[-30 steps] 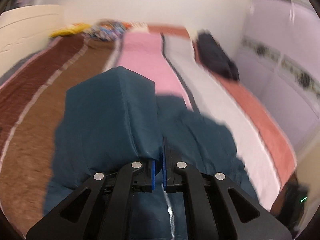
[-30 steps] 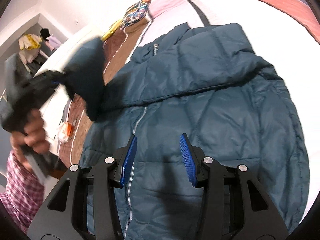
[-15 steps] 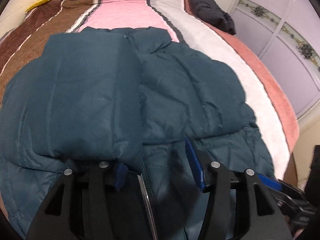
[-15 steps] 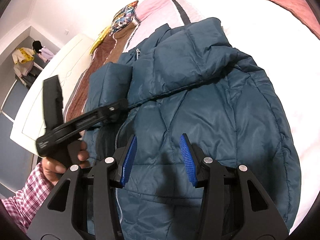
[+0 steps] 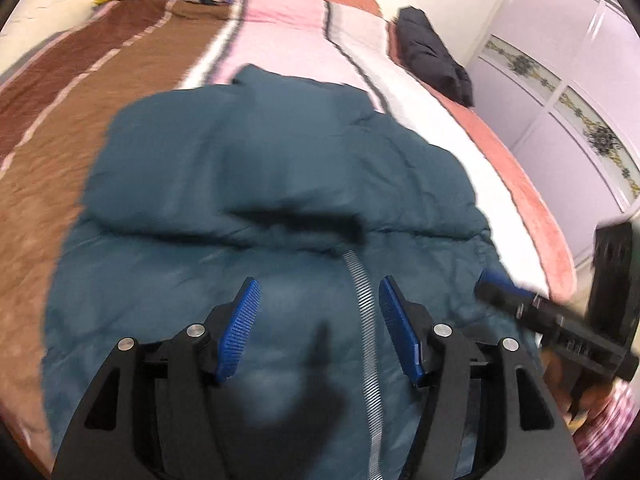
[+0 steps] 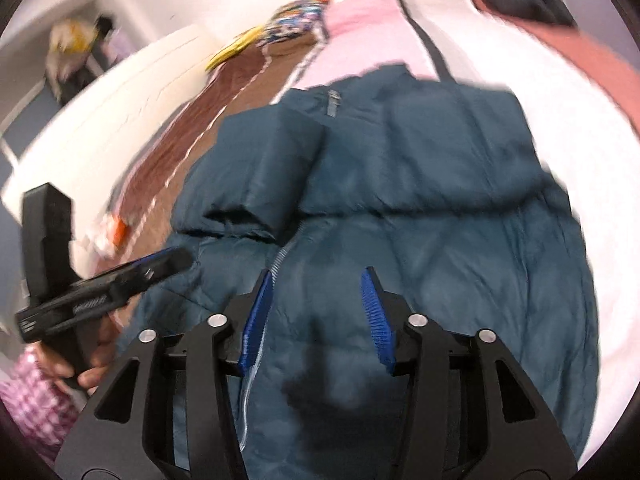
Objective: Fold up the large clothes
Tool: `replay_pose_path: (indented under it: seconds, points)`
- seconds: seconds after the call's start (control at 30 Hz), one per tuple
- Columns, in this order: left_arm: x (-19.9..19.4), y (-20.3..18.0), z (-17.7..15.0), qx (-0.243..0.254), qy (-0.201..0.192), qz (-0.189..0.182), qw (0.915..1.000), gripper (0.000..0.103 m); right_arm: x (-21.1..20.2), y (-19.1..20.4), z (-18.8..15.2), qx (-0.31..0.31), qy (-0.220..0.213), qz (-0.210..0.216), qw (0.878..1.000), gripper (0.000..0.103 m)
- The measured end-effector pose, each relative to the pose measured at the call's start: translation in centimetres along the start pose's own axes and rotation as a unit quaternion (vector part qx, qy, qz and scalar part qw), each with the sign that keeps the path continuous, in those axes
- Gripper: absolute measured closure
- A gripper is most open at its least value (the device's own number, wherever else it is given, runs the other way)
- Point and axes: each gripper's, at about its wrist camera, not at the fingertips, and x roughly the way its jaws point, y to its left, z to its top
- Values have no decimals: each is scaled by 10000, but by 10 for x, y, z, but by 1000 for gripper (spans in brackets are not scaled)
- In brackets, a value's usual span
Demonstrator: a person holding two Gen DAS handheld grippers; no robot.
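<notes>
My left gripper (image 5: 318,322) hangs over the lower front of the teal puffer jacket (image 5: 280,184), its blue pads spread apart; the jaws have just been opening, and nothing sits between them but air above the fabric. The jacket lies flat on the striped bedspread (image 5: 120,80), collar toward the far pillows, with both sleeves folded in across the chest so that their cuffs meet near the zipper (image 5: 362,300). That silver zipper runs down the middle of the jacket, just inside my left gripper's right pad. My right gripper (image 6: 316,312) hovers over the same lower front, its pads also apart, having just widened a little, and empty; the zipper passes under its left pad. From the right wrist view I see my left hand (image 6: 94,364) wrapped round its black handle, a pink checked sleeve (image 6: 36,396) behind it. A dark folded garment (image 5: 430,56) lies well apart on the far right side of the bed, near the lilac wardrobe doors (image 5: 568,92).
</notes>
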Motion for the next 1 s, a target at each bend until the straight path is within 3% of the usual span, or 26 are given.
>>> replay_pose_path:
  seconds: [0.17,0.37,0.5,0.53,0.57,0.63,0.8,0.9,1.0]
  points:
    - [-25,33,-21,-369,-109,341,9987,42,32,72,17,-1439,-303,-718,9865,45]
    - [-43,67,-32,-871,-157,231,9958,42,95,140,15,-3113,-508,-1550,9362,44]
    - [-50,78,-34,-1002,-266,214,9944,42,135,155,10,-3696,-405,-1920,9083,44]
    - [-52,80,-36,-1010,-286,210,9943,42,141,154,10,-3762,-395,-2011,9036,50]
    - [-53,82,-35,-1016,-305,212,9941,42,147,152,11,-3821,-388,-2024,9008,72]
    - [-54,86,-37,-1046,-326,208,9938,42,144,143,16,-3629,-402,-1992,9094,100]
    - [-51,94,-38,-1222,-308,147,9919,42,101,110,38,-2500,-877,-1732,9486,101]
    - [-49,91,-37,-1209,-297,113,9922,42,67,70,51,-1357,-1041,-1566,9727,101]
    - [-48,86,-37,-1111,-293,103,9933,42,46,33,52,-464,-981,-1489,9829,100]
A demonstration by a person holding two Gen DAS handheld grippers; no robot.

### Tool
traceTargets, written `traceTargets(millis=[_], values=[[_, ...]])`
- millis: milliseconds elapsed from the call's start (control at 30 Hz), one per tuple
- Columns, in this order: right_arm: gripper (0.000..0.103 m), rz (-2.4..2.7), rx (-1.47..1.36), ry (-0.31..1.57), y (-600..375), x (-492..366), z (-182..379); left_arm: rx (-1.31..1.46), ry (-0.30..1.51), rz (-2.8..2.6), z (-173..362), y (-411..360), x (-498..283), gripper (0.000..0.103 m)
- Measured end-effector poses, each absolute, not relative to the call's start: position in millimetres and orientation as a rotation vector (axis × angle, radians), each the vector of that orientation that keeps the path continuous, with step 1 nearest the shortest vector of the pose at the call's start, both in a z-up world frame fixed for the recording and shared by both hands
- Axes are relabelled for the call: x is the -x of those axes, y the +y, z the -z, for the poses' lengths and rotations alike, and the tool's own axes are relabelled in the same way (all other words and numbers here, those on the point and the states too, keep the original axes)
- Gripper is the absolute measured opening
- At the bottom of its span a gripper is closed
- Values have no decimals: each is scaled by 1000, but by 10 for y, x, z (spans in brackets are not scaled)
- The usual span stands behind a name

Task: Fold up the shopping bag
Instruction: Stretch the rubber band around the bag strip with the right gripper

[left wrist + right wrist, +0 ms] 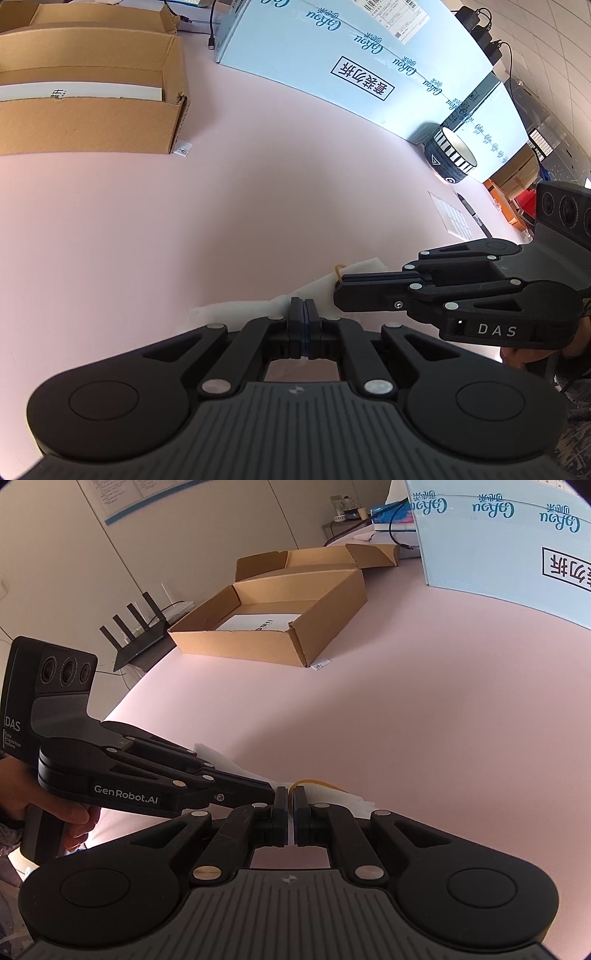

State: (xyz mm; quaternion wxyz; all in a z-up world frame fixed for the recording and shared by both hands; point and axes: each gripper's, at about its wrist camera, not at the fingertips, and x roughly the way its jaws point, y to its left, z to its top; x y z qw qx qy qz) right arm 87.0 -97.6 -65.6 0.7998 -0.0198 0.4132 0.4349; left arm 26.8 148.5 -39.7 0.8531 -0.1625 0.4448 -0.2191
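A white shopping bag, folded into a narrow strip, lies on the pink table. My left gripper is shut with its tips pressed onto the middle of the strip. My right gripper comes in from the right, shut at the strip's far end, where a yellow rubber band sticks out. In the right wrist view the rubber band loops out from between the right gripper's shut fingers over the bag. The left gripper touches in from the left. Most of the bag is hidden beneath both grippers.
An open cardboard box stands at the far left. A long light-blue carton runs along the back. A striped dark bowl, a white grid sheet and a pen sit to the right. A router stands past the table's left edge.
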Motion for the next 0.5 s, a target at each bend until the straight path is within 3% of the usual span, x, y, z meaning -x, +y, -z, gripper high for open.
traceTargets(millis=[500], values=[[6, -975, -64, 958, -1033, -936, 704, 339, 933, 449, 388, 1489, -242, 2]])
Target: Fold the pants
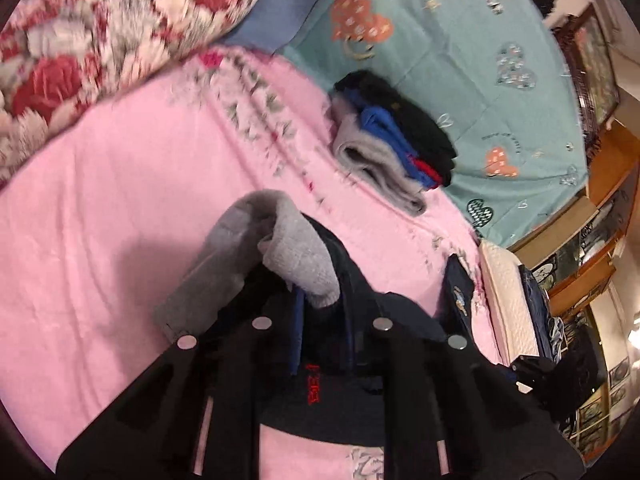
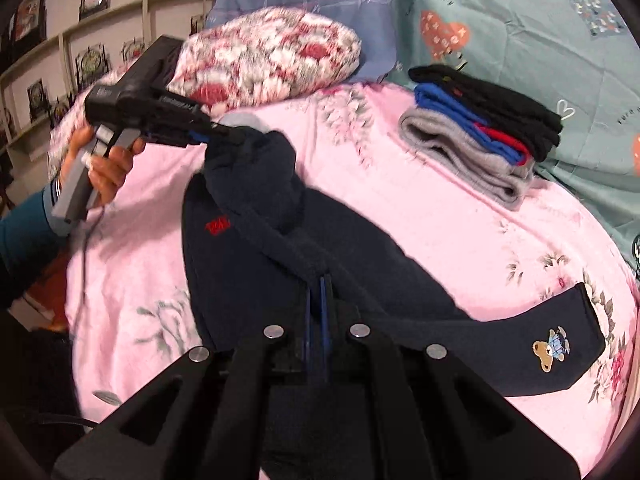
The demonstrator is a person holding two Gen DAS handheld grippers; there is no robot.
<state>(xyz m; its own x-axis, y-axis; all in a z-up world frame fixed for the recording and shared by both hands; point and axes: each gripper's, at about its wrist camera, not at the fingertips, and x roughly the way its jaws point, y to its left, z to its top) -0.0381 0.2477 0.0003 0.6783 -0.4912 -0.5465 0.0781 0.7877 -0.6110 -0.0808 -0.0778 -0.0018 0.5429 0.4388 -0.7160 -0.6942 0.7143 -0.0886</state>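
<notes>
Dark navy pants with a grey fleece lining lie across the pink bedsheet. One end, with an embroidered teddy bear, rests flat at the right. My right gripper is shut on a raised ridge of the navy fabric near the middle. My left gripper, held by a person's hand, pinches the far end of the pants and lifts it off the bed. In the left wrist view the left gripper is shut on that fabric, and the grey lining flops over its tips.
A stack of folded clothes in grey, blue, red and black sits at the back right, on the edge of a teal heart-print blanket. A floral quilt bulges at the back left. Wall shelves stand beyond the bed.
</notes>
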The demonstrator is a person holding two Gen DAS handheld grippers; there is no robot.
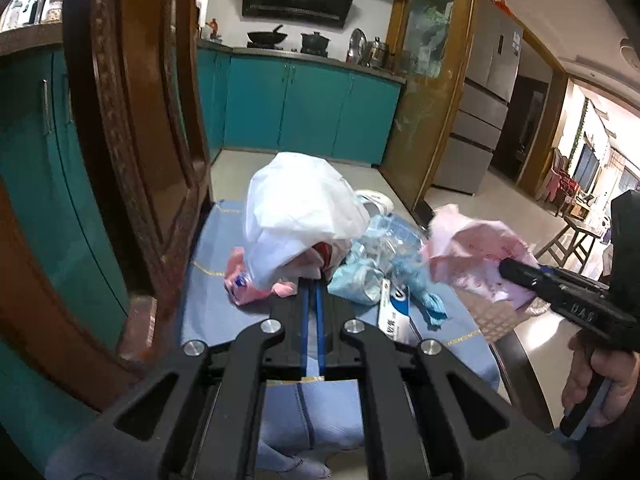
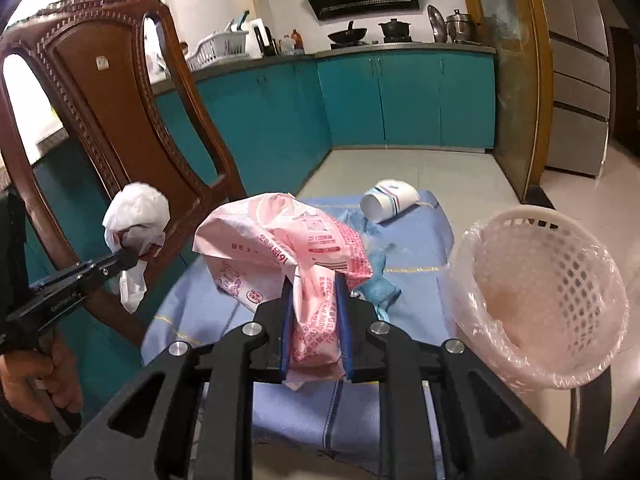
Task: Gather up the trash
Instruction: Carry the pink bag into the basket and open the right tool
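The pink wrapper carries red print, mostly upside down and too small to read; the figure "16", the letters "com" along the part between the fingers, and a small round badge reading "New" can be made out. The left gripper bears small white lettering on its side, "GenRobot.AI" as far as it can be read. The right gripper shows raised letters "DAS". A white and blue label on the table bears Chinese characters, not legible.
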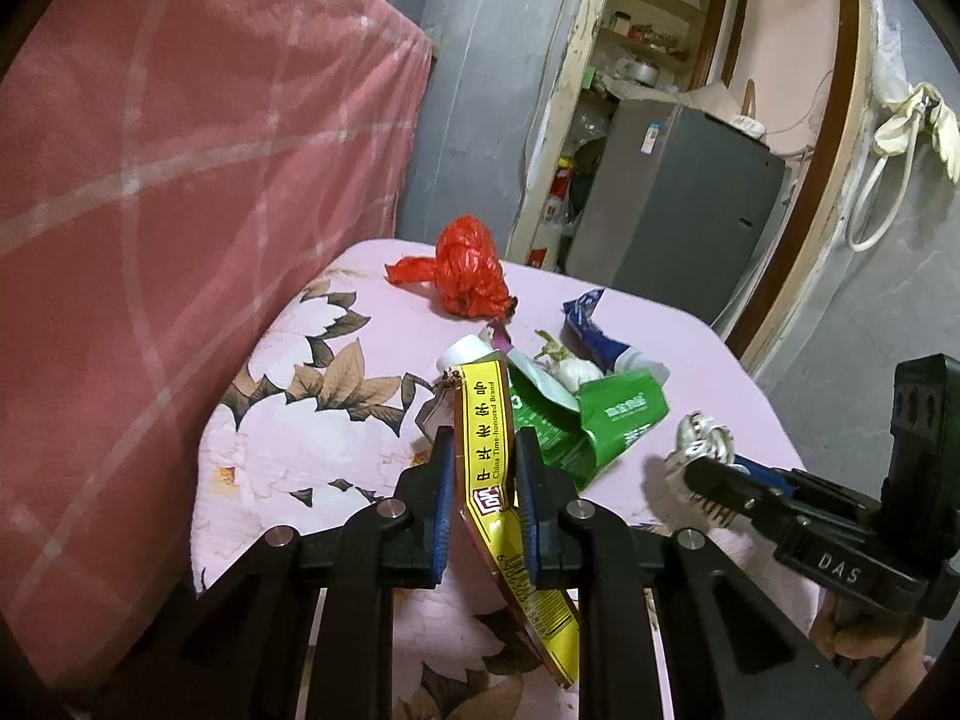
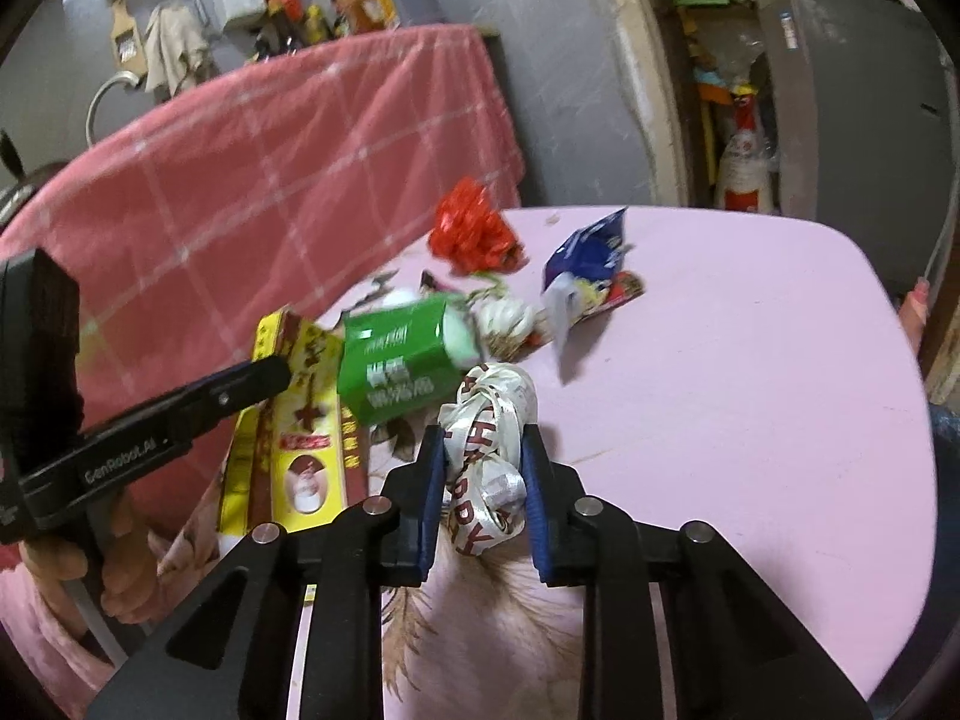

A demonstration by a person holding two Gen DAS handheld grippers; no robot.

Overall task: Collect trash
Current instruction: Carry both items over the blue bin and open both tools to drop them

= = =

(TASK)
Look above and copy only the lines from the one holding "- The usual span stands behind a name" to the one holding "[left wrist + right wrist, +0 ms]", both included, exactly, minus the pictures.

(WRITTEN ANSWER)
- The usual span stands behind a name

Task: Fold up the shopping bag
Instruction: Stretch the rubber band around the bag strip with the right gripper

[left wrist + right wrist, +0 ms] 

Nothing more belongs to this exercise.